Show HN: One Human + One Agent = One Browser From Scratch in 20K LOC

176 points • by embedding-shape • yesterday at 1:13 PM • 90 comments • view on HN

Comments

This is a notably better demonstration of a coding agent generated browser than Cursor's FastRender - it's a fraction of the size (20,000 lines of Rust compared to ~1.6m), uses way fewer dependencies (just system libraries for rendering images and text) and the code is actually quite readable - here's the flexbox implementation, for example: https://github.com/embedding-shapes/one-agent-one-browser/bl...
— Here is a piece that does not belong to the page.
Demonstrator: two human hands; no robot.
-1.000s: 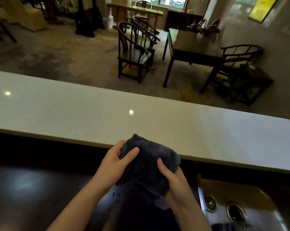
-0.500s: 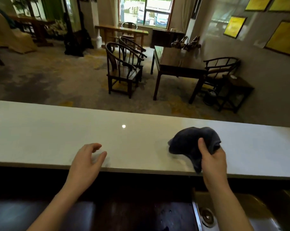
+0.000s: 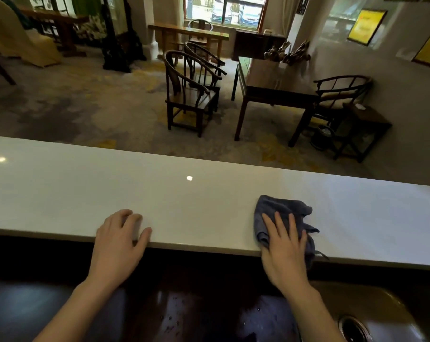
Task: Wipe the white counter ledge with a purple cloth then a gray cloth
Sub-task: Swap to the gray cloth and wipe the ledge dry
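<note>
Two bare hands are seen over the white counter ledge [image 3: 209,201], and only one cloth is in view. At the left, the left hand [image 3: 120,240] is rested on the near edge of the surface, its fingers [image 3: 125,214] loosely curled and apart, with nothing held. Further right, the right hand [image 3: 286,250] is pressed flat on a dark bluish-gray cloth [image 3: 283,211], fingers spread over the crumpled fabric, which is pinned against the surface near its front edge.

Whether this is the purple or the gray cloth cannot be told for certain in this light; it is judged to be the gray one, so the second wipe appears to be under way. No streaks or dirt are visible, so how much of the ledge is left cannot be judged.

The surface is glossy and pale, with ceiling lights reflected in it. Below it at the right, a metal sink [image 3: 381,314] is partly seen. Beyond it, a carpeted room with dark wooden chairs [image 3: 191,95] and a dark table [image 3: 273,82] is shown.
</note>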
Here's my own screenshot of it rendering my blog - https://bsky.app/profile/simonwillison.net/post/3mdg2oo6bms2... - it handles the layout and CSS gradiants really well, renders the SVG feed icon but fails to render a PNG image.

I thought "build a browser that renders HTML+CSS" was the perfect task for demonstrating a massively parallel agent setup because it couldn't be productively achieved in a few thousand lines of code by a single coding agent. Turns out I was wrong!

➕ show 4 replies

embedding-shape • yesterday at 1:44 PM

I set some rules for myself: three days of total time, no 3rd party Rust crates, allowed to use commonly available OS libraries, has to support X11/Windows/macOS and can render some websites.

After three days, I have it working with around 20K LOC, whereas ~14K is the browser engine itself + X11, then 6K is just Windows+macOS support.

Source code + CI built binaries are available here if you wanna try it out: https://github.com/embedding-shapes/one-agent-one-browser

➕ show 3 replies

mwcampbell • yesterday at 7:43 PM

Impressive work.

I wonder if you've looked into what it would take to implement accessibility while maintaining your no-Rust-dependencies rule. On Windows and macOS, it's straightforward enough to implement UI Automation and the Cocoa NSAccessibility protocols respectively. On Unix/X11, as I see it, your options are:

1. Implement AT-SPI with a new from-scratch D-Bus implementation.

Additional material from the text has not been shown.